SI ALGUIEN CONOCE LA MANERA DE PODER QUITARLE LA PROTECCION A LA HOJA EN EXCEL, NO SÉ, ATRAVÉZ DE UNA MACRO O DE CUALQUIER OTRO METODO; LES AGRADECERÉ INFINITAMENTE EL FAVOR.

SALUDOS CORDIALES Y MUCHAS GRACIAS A TODOS POR TENER LA MOLESTIA EN LEER MI SOLICITUD.   

HASTA PRONTO, ATENTAMENTE
CARLOS RAVELO


----------



## Greg Truby (Apr 27, 2006)

Favor vea: http://www.mrexcel.com/board2/viewtopic.php?t=198756

Que traducido dice...

Agregamos el siguiente a los consejos de participación el 13.02.2006:

Favor no pida ayuda en evitar protección de contraseñas ni la configuración de seguridad de Excel.  Esas preguntas serán trabadas o suprimidas cuando encontrados.  Respuestas a preguntas así que contiene vínculos o código de VBA serán editado para eliminar los vínculos/código o suprimidos completamente según la decisión del administrador.  Si un miembro encuentra una pregunta pidiendo cómo quebrar un contraseña, favor use la función de reportar hileras y un administrador se encargará de ella.
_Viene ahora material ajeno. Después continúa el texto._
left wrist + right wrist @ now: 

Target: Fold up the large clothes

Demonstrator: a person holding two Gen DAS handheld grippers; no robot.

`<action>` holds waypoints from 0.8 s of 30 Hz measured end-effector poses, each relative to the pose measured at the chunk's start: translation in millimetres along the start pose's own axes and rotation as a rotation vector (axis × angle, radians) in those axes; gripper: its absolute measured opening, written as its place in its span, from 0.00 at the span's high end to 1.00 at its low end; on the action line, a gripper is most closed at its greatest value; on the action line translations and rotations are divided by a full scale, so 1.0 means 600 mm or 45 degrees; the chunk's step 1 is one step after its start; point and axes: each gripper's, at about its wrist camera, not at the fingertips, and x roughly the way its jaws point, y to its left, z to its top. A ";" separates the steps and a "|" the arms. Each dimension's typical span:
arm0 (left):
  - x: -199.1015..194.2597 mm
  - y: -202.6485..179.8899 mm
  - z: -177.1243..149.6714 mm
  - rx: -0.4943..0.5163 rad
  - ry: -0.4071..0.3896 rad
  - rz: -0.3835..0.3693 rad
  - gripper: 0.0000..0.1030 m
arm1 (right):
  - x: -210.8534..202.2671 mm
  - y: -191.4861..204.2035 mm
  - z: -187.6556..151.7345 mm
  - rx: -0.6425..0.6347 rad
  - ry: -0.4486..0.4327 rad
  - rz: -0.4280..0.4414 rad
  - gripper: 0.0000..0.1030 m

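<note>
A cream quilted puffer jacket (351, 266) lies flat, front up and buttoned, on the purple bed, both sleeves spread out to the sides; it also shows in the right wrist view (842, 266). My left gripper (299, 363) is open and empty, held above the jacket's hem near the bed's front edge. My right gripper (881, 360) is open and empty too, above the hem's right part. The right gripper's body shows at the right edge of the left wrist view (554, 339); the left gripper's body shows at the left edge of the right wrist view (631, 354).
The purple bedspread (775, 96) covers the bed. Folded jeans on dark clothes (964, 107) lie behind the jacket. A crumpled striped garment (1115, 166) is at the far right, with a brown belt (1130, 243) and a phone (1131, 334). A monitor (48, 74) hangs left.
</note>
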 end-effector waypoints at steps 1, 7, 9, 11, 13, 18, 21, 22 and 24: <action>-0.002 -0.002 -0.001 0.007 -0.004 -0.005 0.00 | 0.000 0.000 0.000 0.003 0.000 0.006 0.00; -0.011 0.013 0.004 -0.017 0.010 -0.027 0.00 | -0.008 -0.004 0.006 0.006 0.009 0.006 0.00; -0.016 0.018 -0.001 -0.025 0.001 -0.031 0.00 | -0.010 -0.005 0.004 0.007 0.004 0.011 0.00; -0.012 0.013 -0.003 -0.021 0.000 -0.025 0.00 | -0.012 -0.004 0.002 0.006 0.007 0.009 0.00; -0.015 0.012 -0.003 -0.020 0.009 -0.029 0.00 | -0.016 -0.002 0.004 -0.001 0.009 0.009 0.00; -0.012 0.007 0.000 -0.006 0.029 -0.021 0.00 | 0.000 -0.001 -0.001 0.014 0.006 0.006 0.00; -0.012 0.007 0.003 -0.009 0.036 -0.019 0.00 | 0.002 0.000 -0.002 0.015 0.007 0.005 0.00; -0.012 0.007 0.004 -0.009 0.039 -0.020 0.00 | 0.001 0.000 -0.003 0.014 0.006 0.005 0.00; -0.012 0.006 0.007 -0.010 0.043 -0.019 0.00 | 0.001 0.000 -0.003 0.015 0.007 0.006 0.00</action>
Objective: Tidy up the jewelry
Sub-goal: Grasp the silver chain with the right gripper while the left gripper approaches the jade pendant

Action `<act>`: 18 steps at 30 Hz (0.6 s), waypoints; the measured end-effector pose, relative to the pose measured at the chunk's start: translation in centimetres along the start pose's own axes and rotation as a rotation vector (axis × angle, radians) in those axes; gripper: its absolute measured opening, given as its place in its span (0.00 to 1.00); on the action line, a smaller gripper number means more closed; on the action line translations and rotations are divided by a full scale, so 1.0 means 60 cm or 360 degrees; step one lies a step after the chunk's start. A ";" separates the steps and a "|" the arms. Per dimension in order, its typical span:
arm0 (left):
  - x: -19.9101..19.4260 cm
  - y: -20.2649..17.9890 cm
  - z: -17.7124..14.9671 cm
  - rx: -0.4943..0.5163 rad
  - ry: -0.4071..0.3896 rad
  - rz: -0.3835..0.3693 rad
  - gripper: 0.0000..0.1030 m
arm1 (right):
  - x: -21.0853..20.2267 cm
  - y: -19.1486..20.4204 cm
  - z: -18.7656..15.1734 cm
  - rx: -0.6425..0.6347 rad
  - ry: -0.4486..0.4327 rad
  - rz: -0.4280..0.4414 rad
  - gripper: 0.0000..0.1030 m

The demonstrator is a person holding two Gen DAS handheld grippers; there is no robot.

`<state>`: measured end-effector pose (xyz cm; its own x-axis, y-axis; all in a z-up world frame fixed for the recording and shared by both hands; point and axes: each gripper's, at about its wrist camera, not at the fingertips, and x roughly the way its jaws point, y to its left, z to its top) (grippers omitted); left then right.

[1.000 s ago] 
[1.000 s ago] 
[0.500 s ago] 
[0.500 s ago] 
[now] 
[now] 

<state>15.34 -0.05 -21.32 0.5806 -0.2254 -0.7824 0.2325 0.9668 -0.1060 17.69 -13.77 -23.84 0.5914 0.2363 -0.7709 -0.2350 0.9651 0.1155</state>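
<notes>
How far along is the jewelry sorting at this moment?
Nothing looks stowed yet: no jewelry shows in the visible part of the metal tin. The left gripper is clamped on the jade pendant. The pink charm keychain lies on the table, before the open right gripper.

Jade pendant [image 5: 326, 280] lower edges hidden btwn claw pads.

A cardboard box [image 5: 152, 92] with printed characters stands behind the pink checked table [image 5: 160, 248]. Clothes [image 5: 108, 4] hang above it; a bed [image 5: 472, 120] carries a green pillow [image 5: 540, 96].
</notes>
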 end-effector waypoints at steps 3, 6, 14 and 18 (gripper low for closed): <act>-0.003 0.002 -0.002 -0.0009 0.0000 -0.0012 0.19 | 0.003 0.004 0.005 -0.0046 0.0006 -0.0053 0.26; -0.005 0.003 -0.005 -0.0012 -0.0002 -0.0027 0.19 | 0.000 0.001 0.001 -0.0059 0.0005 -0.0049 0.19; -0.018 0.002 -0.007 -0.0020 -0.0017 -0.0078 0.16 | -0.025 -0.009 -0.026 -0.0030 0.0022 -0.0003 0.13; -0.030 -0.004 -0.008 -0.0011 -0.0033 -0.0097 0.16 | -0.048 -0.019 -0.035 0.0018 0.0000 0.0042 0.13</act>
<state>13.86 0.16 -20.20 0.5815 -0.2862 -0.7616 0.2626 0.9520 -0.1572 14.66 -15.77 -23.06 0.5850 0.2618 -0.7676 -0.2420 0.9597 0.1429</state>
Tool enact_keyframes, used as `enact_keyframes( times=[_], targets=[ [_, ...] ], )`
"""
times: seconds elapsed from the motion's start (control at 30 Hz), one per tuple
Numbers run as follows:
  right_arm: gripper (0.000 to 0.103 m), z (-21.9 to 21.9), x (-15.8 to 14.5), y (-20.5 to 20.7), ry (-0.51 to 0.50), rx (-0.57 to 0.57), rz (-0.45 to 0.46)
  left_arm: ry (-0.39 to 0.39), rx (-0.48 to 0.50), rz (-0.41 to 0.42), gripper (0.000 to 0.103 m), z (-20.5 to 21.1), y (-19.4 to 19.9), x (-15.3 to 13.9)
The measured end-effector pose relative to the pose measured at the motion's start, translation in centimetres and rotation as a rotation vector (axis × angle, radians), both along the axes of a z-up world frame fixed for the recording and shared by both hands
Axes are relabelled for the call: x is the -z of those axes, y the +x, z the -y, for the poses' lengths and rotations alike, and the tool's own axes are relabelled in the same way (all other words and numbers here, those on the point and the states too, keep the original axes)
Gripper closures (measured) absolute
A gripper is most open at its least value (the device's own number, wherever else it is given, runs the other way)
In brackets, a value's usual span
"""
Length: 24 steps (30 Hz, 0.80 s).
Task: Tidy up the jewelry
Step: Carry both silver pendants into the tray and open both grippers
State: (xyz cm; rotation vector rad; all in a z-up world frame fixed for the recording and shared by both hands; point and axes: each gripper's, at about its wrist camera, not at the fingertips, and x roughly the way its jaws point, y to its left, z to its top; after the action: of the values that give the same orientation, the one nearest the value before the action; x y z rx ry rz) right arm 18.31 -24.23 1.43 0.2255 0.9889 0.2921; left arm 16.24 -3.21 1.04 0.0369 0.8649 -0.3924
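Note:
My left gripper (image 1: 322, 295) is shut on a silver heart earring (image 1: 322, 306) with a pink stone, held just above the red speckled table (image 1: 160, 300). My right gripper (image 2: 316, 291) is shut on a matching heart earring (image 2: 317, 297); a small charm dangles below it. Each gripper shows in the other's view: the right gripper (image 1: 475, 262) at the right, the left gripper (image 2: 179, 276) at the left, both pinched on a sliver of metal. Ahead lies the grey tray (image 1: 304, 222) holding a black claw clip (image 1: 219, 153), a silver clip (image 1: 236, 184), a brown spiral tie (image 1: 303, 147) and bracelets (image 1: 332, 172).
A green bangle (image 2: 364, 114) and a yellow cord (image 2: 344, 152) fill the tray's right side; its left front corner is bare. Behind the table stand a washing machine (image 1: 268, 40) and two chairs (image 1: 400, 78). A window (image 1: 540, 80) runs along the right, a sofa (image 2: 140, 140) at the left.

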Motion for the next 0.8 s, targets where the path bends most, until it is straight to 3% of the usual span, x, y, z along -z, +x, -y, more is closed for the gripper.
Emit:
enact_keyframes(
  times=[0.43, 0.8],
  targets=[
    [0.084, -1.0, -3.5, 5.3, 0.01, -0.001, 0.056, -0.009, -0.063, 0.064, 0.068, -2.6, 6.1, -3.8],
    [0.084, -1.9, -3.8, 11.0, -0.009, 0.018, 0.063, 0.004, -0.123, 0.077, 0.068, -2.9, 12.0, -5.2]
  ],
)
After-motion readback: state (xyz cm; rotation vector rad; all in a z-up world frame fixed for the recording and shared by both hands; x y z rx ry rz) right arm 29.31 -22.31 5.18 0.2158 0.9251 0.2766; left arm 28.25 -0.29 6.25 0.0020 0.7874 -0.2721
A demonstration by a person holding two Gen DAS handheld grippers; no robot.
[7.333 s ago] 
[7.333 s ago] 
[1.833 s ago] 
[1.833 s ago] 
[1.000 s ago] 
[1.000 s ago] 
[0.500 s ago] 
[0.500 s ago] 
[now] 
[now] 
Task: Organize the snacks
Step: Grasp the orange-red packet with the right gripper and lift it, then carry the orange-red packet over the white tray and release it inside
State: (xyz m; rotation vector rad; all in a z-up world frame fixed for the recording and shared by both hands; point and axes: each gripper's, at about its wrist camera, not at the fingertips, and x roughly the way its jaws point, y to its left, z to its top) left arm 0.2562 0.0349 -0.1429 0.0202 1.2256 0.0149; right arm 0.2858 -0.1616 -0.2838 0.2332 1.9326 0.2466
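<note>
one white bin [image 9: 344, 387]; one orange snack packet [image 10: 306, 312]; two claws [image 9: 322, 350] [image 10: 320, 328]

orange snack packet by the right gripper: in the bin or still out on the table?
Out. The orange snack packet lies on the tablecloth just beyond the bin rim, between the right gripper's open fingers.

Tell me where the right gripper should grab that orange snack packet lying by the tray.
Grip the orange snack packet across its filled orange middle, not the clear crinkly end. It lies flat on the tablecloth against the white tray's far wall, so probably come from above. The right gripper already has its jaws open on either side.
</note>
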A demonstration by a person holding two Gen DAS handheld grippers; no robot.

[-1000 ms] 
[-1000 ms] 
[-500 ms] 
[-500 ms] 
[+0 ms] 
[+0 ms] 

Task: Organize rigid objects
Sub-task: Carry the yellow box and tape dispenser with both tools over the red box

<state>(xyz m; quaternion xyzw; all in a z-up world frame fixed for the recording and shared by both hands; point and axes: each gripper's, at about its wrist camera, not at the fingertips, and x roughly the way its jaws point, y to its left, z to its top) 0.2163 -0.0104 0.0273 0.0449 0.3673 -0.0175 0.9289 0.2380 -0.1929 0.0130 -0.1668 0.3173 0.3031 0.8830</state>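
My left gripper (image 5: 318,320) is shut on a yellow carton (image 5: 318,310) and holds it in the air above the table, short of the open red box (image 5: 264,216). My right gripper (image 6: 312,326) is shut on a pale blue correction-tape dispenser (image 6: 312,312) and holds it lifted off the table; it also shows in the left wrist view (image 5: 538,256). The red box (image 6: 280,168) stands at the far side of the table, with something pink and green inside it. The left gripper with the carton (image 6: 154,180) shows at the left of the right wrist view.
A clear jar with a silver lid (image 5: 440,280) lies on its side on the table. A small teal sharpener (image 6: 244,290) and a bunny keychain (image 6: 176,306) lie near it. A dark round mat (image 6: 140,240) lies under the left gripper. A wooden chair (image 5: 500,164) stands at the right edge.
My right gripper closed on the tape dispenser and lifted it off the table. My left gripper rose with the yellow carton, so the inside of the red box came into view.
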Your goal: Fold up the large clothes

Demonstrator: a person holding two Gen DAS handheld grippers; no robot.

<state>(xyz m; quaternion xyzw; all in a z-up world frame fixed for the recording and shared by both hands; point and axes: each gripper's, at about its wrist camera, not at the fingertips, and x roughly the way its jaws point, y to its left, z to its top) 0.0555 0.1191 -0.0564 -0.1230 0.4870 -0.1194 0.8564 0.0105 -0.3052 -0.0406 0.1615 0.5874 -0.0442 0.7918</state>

Esto es una decisión que hemos tomado para controlar mejor el foro.

Sí nos damos cuenta que pueden existir casos «inocentes» donde un ex empleado es la única persona que sabía el contraseña o que a uno simplemente se le olvidó el contraseña a su propio archivo.  Pero al fin y al cabo no tenemos manera de verificar lo que dice la persona haciendo la pregunta.

Esto no quiere decir que no es posible quebrar contraseñas.  Al contrario existen muchos sitios en el Internet donde uno puede encontrar esa información. Simplemente nosotros no ayudaremos a uno encontrarla.


----------